The EU-China Comprehensive Agreement on Investment is a missed opportunity to support transnational civil society cooperation

By Bertram Lang

Last March, I published a commentary about how the recently concluded European Union-China Comprehensive Agreement on Investment (CAI) left civil society by the wayside. In a little-noticed clause in the Chinese schedules of commitment, China reserved the right to derogate from crucial non-discrimination clauses of the CAI, allowing it to impose more restrictive measures against EU non-profit organizations than domestic ones. The clause mentioned, for example, a possible future obligation to appoint Chinese citizens to senior executive positions at European non-profit offices in China. The clause caused quite a stir among European NGOs, foundations, and even business chambers, which China also requires to register as NGOs under its Overseas NGO Management Law

How could the European side have accepted such a stipulation, which blatantly contradicts European commitments to the freedom of association, including “an independent civil society” and “enabling civic space”? Responding to widespread criticism, the European Commission and national governments sought to downplay concerns. The commission’s answer was as simple as it gets: Investment agreements do not and should not concern non-profit organizations.

A Values-Based Trade Agenda?

As I have demonstrated in a follow-up study for the European Greens published in December 2021, this line of argument not only grossly over-simplifies the matter but also sends a blunt message to non-profits that their interests in being protected from arbitrary discrimination do not count. Although CAI would not directly alter the legal situation for European non-profits in China, its ratification would amount to de facto acceptance of China’s heavily securitized approach to civil society governance. The EU would also be pre-emptively acquiescing to additional restrictions, however discriminatory or onerous they might be. The very existence of the non-profit organizations clause shows the Chinese side is well aware of NGOs’ relevance in the context of trade and investment negotiations.

Although CAI would not directly alter the legal situation for European non-profits in China, its ratification would amount to de facto acceptance of China’s heavily securitized approach to civil society governance.

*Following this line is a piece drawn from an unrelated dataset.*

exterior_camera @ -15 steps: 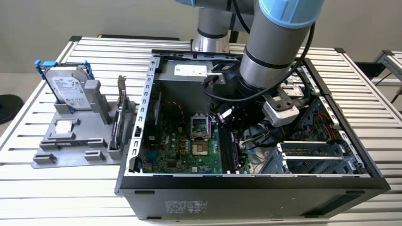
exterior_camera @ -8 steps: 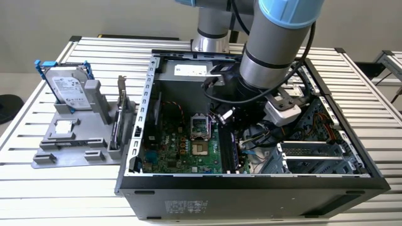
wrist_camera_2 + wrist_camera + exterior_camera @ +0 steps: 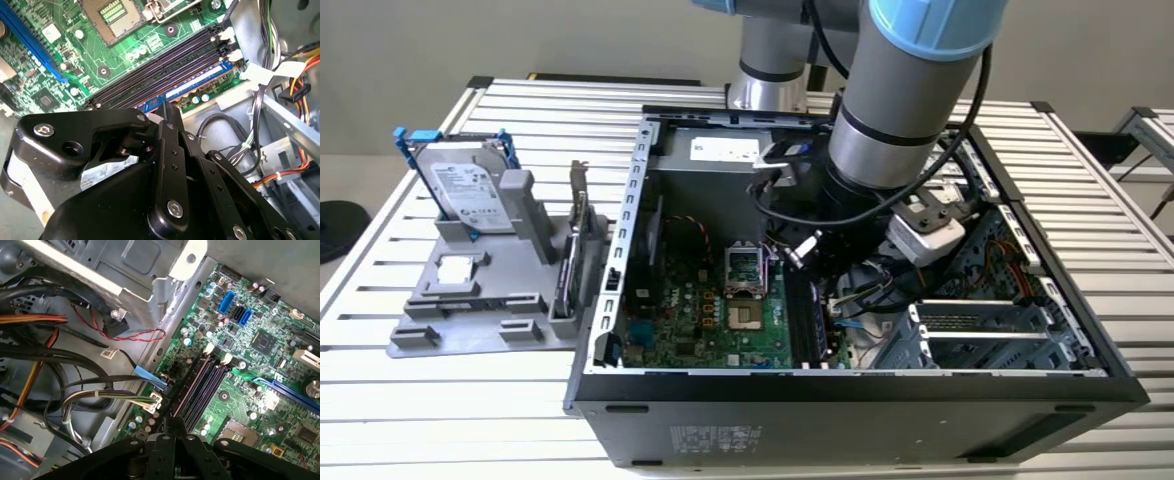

Even if CAI currently appears unlikely to be ratified by the European Parliament, the agreement says a great deal about the EU’s China strategy – or lack thereof. The commission wanted to have it all: President von der Leyen claimed that CAI will “provide unprecedented access to the Chinese market for European investors, enabling our businesses to grow and create jobs,” while also signifying an “important landmark … for our values-based trade agenda.” In response to civil society contestation of earlier trade negotiations with Africa, Latin America, and the US (over the now-abandoned Transatlantic Trade and Investment Partnership or TTIP), the commission made exuberant promises to make the CAI negotiations more transparent, to engage in “a deeper dialogue with civil society at large” and, not least, to use negotiations “as levers to promote, around the world, values like sustainable development human rights, fair and ethical trade, and the fight against corruption.”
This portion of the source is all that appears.